Repeat exactly, please, the lines that begin at the start of the listing and end at the line holding "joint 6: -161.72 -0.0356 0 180".

» Collected data
|---|

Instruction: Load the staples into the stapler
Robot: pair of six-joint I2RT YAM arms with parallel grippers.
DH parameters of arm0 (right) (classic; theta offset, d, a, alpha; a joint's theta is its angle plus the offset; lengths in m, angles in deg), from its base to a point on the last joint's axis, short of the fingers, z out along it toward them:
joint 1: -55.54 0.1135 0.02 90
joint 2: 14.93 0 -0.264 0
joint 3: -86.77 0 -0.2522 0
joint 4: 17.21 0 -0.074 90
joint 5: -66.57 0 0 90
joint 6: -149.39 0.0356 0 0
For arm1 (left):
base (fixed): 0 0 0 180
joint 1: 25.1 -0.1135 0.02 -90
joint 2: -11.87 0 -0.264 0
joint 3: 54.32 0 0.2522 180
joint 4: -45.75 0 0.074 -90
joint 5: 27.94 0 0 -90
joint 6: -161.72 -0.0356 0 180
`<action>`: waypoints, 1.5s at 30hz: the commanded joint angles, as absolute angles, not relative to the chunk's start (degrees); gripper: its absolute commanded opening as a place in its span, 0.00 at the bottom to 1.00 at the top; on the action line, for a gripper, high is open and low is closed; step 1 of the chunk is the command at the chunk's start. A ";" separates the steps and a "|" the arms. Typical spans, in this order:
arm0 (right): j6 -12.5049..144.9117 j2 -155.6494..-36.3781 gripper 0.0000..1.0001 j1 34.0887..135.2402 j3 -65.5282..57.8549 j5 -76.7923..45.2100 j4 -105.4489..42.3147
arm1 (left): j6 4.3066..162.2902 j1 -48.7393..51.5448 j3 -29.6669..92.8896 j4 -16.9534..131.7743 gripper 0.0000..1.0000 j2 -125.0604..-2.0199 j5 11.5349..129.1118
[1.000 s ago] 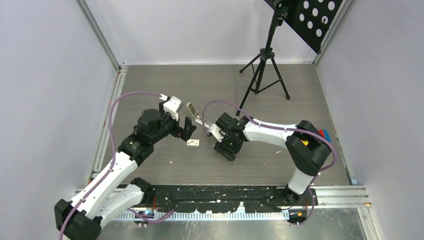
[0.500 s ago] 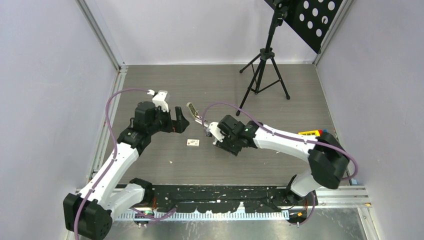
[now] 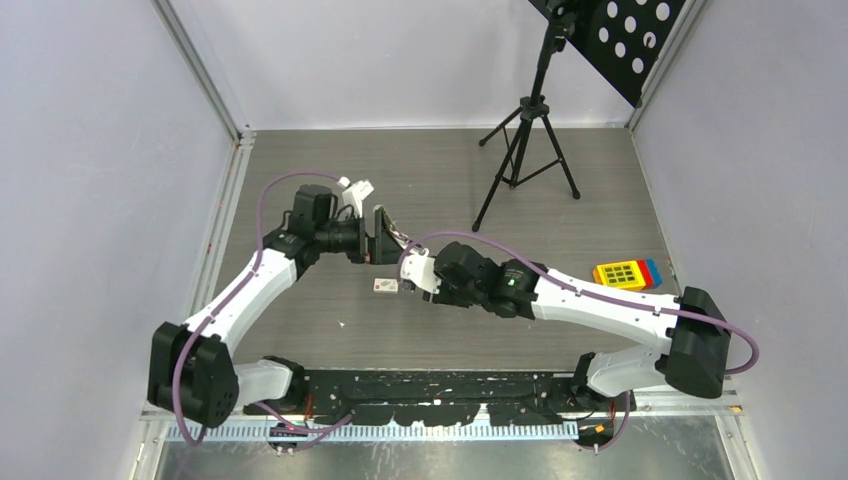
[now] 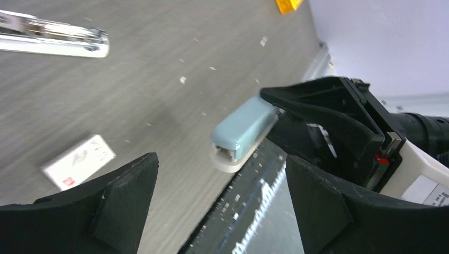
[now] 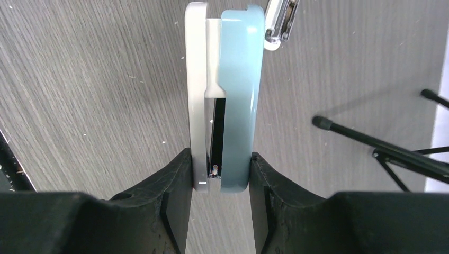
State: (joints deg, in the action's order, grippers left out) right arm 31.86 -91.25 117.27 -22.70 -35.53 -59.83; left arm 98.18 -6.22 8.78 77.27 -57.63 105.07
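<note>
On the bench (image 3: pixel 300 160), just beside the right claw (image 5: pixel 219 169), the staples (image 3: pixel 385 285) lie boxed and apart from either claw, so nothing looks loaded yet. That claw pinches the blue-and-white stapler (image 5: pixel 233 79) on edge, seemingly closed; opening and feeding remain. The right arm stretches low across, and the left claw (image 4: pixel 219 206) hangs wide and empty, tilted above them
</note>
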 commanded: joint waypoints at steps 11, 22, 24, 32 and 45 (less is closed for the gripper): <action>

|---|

» Written answer
Instruction: Load the staples into the stapler
Robot: pair of six-joint I2RT YAM arms with parallel grippers.
DH parameters of arm0 (right) (classic; theta offset, d, a, alpha; a joint's theta is its angle plus the offset; lengths in m, angles in deg), from its base to a point on the last joint's axis, short of the fingers, z out along it toward them:
joint 1: -55.54 0.1135 0.02 90
joint 2: 14.93 0 -0.264 0
joint 3: -86.77 0 -0.2522 0
joint 4: 17.21 0 -0.074 90
joint 5: -66.57 0 0 90
joint 6: -149.39 0.0356 0 0
For arm1 (left):
base (fixed): 0 0 0 180
joint 1: 25.1 -0.1135 0.02 -90
joint 2: -11.87 0 -0.264 0
joint 3: 54.32 0 0.2522 180
joint 4: -45.75 0 0.074 -90
joint 5: 27.94 0 0 -90
joint 6: -161.72 -0.0356 0 180

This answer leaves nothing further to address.